Information supplied section start

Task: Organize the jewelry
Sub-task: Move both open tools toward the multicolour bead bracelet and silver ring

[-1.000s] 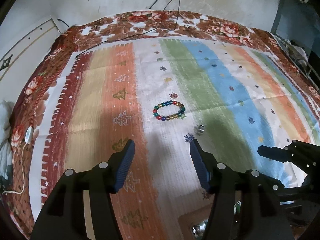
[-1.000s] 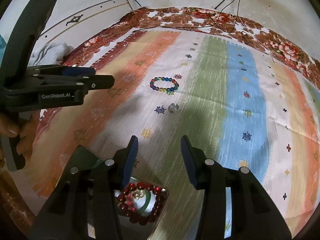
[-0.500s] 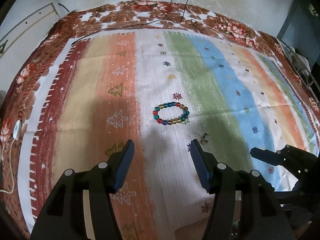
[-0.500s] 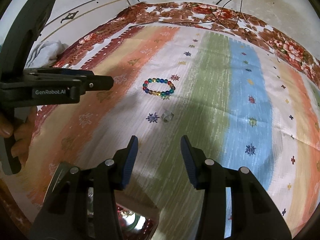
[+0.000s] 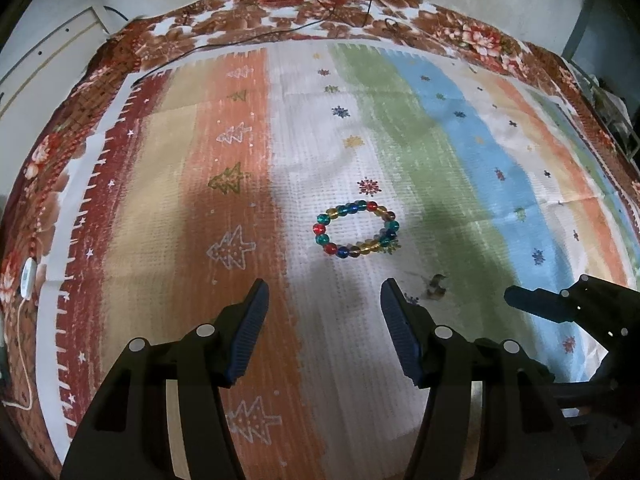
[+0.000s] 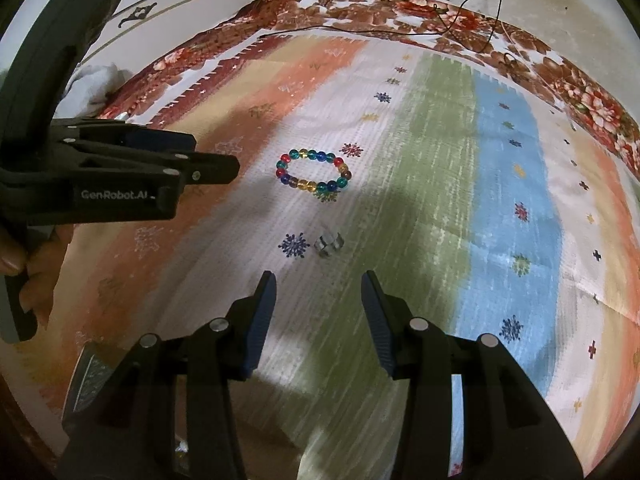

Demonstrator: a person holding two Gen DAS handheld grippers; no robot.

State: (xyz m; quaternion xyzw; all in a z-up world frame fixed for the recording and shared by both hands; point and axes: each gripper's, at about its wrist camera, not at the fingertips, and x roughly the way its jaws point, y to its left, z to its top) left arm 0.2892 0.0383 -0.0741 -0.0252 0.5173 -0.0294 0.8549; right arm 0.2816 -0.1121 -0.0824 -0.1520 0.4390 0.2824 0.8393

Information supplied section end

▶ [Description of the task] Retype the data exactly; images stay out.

▶ [Answer for the task]
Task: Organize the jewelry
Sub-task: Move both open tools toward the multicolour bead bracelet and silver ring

[-1.000s] 
[-1.000s] 
[-0.500s] 
[-0.500s] 
[+0.000s] 
[+0.000s] 

Demonstrator: a person holding two Gen DAS handheld grippers; no robot.

State: (xyz m; quaternion xyzw; all in a z-up world frame fixed for the recording and shared by both hands; point and axes: each gripper's, at about its wrist camera, not at the fingertips, and x roughly the way its jaws point, y to its left, z to its top) left arm 0.2892 0.0383 -0.0741 -0.0252 0.5173 -0.0294 0.8549; right arm 0.2816 -0.1121 -0.0824 -0.1520 0.4390 0.2824 0.8393

The exercise concludes with that.